Sendo um comportamento inaceitável e absolutamente ilegal, no entanto, a princípio, nós até tentámos compreender o ponto de vista deles. Inocentemente, julgávamos então, que se tratava de um raro caso de aguda consciência ecológica das nossas gentes, num esforço excessivo e irracional para preservar o ambiente único das fajãs. Não podíamos concordar nem aceitar aquelas atitudes mas, lá no fundo, tal consciência até colhia as nossas simpatias. Só que o pior ainda estava para vir. Em diálogo com habitantes locais e quando sugerimos o recurso ás autoridades perante quaisquer actos ilegais ou depredatórios, apercebemo-nos, com estupefacção, que aquele pessoal não quer lá autoridades nenhumas, muito menos a Polícia Marítima. A razão é muito simples, apresentada com ingenuidade até: eles querem fazer o que bem entenderem nas suas fajãs, capturar o peixe e o marisco que lhes apetecer, sem quaisquer restrições. Ou seja, a estarrecedora verdade, é que aquele pessoal quer as fajãs só para eles e se julga dono do mar também.
Este tipo de comportamento é inaceitável e totalmente ilegal. Os turistas, regionais, nacionais ou estrangeiros, também podem caçar e pescar no território nacional, desde que tirem as respetivas licenças e cumpram a legislação em vigor. As fajãs de S. Jorge e os seus fundos marinhos são património comum, que pertence a todos nós. Alguém pode imaginar ou aceitar que os terceirenses reservem as touradas à corda só para eles ? Ou os micaelenses quanto às Furnas ? Ou os faialenses quanto ao vulcão dos Capelinhos ? Todos os recursos, de todos os tipos, naturais ou culturais, pertencem a todos e todos podem deles usufruir, desde que cumpram as leis em vigor. Opiniões particulares têm um valor relativo. O mundo não é governado por opiniões particulares, havia de ser bonito se fosse assim. Em democracia, o mundo é governado por leis comuns, elaboradas pelos representantes do povo. Se as pessoas das fajãs de S. Jorge se sentem lesadas nos seus direitos ou se têm queixas a fazer, devem queixar-se e agir através das autoridades e dos representantes legítimos do povo. E, já agora, em primeiro lugar, devem ser eles a dar o exemplo e a respeitar a lei. Se o intuito é preservar as fajãs e proteger os seus recursos naturais, então o caminho correto é evidente: reivindicar leis próprias e estatutos específicos, fiscalização ativa, etc, junto das entidades locais, juntas de freguesia, câmaras municipais e deputados eleitos. Não me espanta nem choca, embora me entristeça porque ainda sou da época feliz da fartura e da abundância, que algumas fajãs de S. Jorge, sejam um dia transformadas em reservas naturais ou que atividades como a caça submarina e a pesca desportiva sejam muito limitadas e regulamentadas, à semelhança do que aconteceu com a caça no Continente. Fenómenos terríveis, como a poluição geral dos oceanos, a sobrepesca, sobretudo a comercial e as alterações climáticas, empurrar-nos-ão, inevitavelmente, para esse tipo de medidas drásticas.

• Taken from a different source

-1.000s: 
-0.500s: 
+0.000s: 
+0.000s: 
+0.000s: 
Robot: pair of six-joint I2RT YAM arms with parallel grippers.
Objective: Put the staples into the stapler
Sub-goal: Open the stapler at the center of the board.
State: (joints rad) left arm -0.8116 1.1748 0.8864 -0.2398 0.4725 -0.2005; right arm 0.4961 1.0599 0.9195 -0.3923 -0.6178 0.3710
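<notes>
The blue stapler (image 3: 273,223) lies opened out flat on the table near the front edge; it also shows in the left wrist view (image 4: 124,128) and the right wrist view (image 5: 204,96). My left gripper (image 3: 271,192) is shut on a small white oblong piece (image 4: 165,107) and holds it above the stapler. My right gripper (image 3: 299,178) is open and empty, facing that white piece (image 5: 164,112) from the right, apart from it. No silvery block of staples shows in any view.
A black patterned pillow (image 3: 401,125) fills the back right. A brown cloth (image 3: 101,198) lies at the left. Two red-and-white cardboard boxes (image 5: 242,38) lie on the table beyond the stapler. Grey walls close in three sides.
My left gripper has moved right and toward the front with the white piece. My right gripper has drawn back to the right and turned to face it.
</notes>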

Até lá, o que há a fazer é respeitar a lei e conviver pacificamente com os interesses e necessidades das outras pessoas. Até mesmo porque violência gera violência. Desta vez, o casou passou-se com gente de paz como nós mas na Terceira, por exemplo, o menos que falta é gente que também tem armas de caça, tacos de basebol e que não leva desaforo para casa. Afinal é uma terra de Bravos, mesmo que muitas vezes se trate de bravos malandros.

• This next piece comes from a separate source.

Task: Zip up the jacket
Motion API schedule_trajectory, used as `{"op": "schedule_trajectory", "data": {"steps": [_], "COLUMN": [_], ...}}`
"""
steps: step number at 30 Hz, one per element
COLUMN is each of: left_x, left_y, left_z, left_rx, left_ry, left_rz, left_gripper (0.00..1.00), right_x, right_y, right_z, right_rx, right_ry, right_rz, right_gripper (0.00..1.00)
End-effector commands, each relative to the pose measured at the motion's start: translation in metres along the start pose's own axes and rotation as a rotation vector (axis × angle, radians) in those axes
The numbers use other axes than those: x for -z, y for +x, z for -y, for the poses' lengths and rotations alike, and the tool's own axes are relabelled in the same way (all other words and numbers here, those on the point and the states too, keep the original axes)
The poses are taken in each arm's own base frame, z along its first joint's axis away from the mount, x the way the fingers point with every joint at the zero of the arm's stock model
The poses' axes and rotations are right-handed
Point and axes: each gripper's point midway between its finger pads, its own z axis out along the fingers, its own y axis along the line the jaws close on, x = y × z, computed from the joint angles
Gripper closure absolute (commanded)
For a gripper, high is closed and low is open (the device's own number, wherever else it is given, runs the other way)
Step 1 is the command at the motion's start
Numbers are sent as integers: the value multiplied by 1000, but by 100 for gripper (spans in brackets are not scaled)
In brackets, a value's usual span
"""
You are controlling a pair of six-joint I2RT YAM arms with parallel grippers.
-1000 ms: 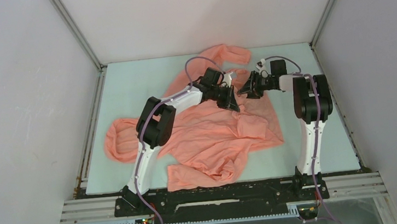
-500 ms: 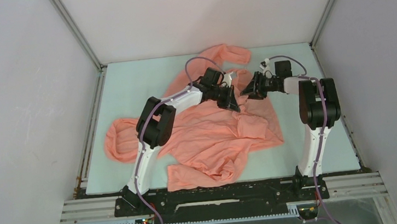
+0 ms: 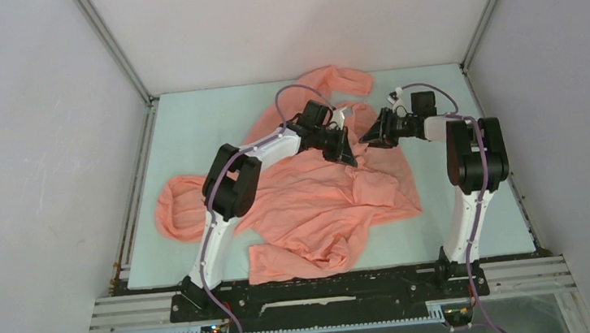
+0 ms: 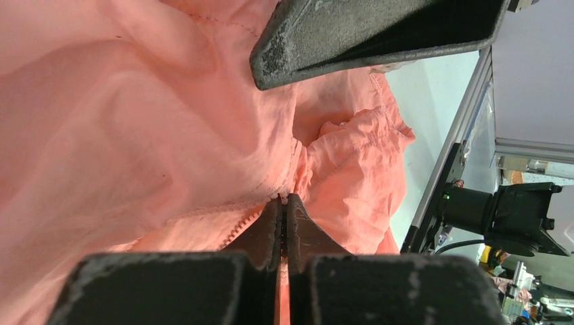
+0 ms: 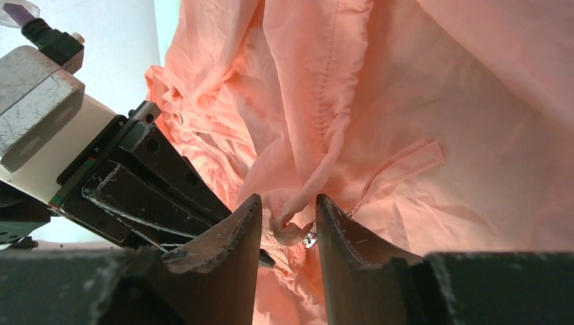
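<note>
The salmon-orange jacket (image 3: 312,206) lies crumpled across the middle of the table. My left gripper (image 3: 346,150) is over its upper part. In the left wrist view the gripper (image 4: 282,198) is shut on the jacket's zipper edge, and zipper teeth (image 4: 237,229) run down to the left of the jaws. My right gripper (image 3: 370,136) faces it from the right, close by. In the right wrist view it (image 5: 285,200) is open around a twisted fold of fabric (image 5: 298,210), with a small shiny metal piece (image 5: 310,238) beside the fold. I cannot make out the dark zipper pull for sure.
The table (image 3: 190,128) is pale green, with metal frame rails along its edges and grey walls on three sides. One sleeve (image 3: 182,210) reaches left and the hood end (image 3: 345,80) lies near the back. My left gripper's body (image 5: 128,183) fills the left of the right wrist view.
My right arm's elbow has swung to the right and its gripper has shifted slightly back and to the right. The left arm and the jacket have hardly moved.
</note>
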Motion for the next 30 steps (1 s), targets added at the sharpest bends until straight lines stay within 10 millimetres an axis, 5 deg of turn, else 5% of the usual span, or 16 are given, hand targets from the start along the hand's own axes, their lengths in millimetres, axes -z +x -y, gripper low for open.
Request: {"op": "schedule_trajectory", "data": {"steps": [1, 22, 30], "left_x": [13, 14, 15], "left_y": [-15, -15, -16], "left_z": [21, 20, 21], "left_rx": [-40, -48, -50], "left_ry": [48, 38, 38], "left_rz": [40, 42, 44], "left_gripper": [100, 100, 100], "right_x": [9, 0, 0], "right_y": [-6, 5, 3], "right_z": [-33, -50, -49], "right_rx": [114, 156, 157], "right_ry": [-57, -156, -157], "right_rz": [20, 1, 9], "right_gripper": [62, 60, 72]}}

Às gentes das fajãs de S. Jorge, enquanto não existe algum dispositivo legal que regulamente especificamente o usufruto daqueles lugares maravilhosos, recomendo que, primeiro que tudo, respeitem eles próprios a lei e depois, que contribuam para a preservação das fajãs através de atitudes democráticas e pacíficas de informação e sensibilização dos visitantes. Denunciando também ás autoridades competentes quaisquer atividades suspeitas de ilegalidade. Através das juntas de freguesia, por exemplo, a quem compete zelar pelo património da freguesia, deve ser possível realizar coisas muito interessantes, através de estudantes em férias, como aconteceu neste Verão, ao nível da prevenção dos malefícios do excesso de exposição solar.
Entretanto, deixem-se lá dessas “cowboyadas” à americana, é ilegal e fica-vos muito mal. Além de que há sempre um cowboy mais alto, mais forte, mais rápido, mais inteligente e melhor equipado do que nós.

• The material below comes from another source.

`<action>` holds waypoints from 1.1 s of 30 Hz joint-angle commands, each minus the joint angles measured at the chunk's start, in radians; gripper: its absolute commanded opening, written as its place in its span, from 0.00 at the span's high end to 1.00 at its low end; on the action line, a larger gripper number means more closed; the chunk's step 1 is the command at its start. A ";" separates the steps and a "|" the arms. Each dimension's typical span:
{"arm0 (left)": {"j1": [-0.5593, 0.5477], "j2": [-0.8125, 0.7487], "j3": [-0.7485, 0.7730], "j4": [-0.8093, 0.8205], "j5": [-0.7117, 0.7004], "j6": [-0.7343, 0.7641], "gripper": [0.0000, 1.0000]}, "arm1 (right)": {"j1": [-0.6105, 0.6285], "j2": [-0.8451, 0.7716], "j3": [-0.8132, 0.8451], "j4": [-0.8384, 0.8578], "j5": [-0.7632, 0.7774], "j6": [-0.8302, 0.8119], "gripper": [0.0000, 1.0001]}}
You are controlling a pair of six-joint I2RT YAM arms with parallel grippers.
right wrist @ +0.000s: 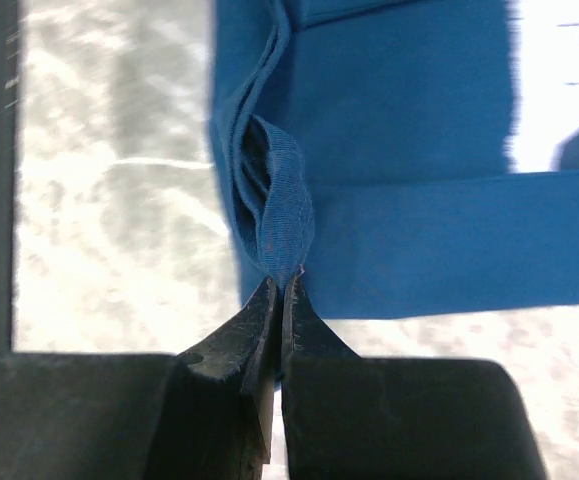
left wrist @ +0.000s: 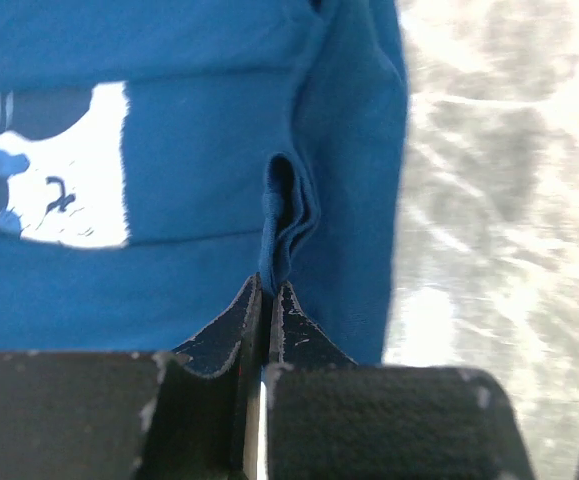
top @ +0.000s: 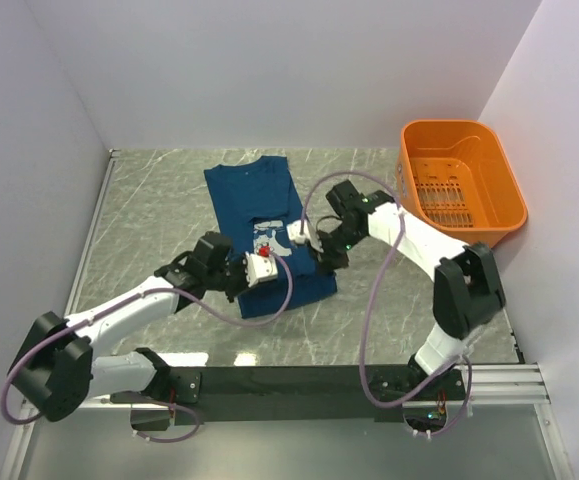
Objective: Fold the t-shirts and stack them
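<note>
The dark teal-blue t-shirt (top: 254,190) lies partly folded in the middle of the marble table, its pale print (left wrist: 54,170) facing up. My left gripper (top: 272,268) sits over the shirt's near part, shut on a raised pleat of blue cloth (left wrist: 287,215) beside the print. My right gripper (top: 315,250) is at the shirt's near right edge. It is shut on a bunched fold of the edge (right wrist: 281,215), which rises in layers from its fingertips (right wrist: 269,300). In both wrist views the jaws stand together with cloth pinched between the tips.
An orange plastic basket (top: 459,185) stands at the far right against the wall. White walls close the table on the left, back and right. Bare marble (top: 149,210) lies left of the shirt and between the shirt and the basket.
</note>
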 commanded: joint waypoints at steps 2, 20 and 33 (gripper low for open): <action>0.078 0.056 0.074 0.072 0.062 0.056 1.00 | -0.020 0.091 0.140 -0.003 -0.005 0.066 1.00; 0.287 0.320 0.226 0.259 0.007 0.033 0.99 | -0.065 0.425 0.535 0.145 0.077 0.325 1.00; 0.343 0.463 0.329 0.315 -0.012 -0.011 0.99 | -0.068 0.605 0.763 0.198 0.128 0.452 1.00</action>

Este artigo é, assumidamente uma denúncia pública, que preferi a uma queixa formal. Fica aqui expressa, ao meu estilo, de forma aberta e desassombrada. Sei que o DI se lê em S. Jorge e pretendo que os implicados no caso o leiam e, sobretudo, que as autoridades, regionais e locais, tomem conhecimento destes problemas e façam alguma coisa para os prevenir. No entanto, seria imensamente injusto se não referisse que, em geral, as pessoas de S. Jorge são muito simpáticas e hospitaleiras. Na nossa estadia de uma semana, a esmagadora maioria das pessoas com quem lidámos foi muito amigável e só temos bem a dizer delas. Ficámos especialmente agradecidos ao Sr.Adelino e esposa, do mini-mercado do Norte Pequeno, ao responsável pela marina de Velas e a algumas pessoas com casa na Fajã das Pontas que foram tão gentis connosco. Escrito a 1 de Setembro, em Angra do Heroísmo. POPEYE9700@YAHOO.COM

POR UM MUNDO DE GENTE COLORIDA


POR UM MUNDO DE GENTE COLORIDA




HELIODORO TARCÍSIO

Hoje vou referir-me, em termos muito resumidos, a determinados tópicos que abordei, ao longo do tempo, nomeadamente nas páginas do “Diário Insular”.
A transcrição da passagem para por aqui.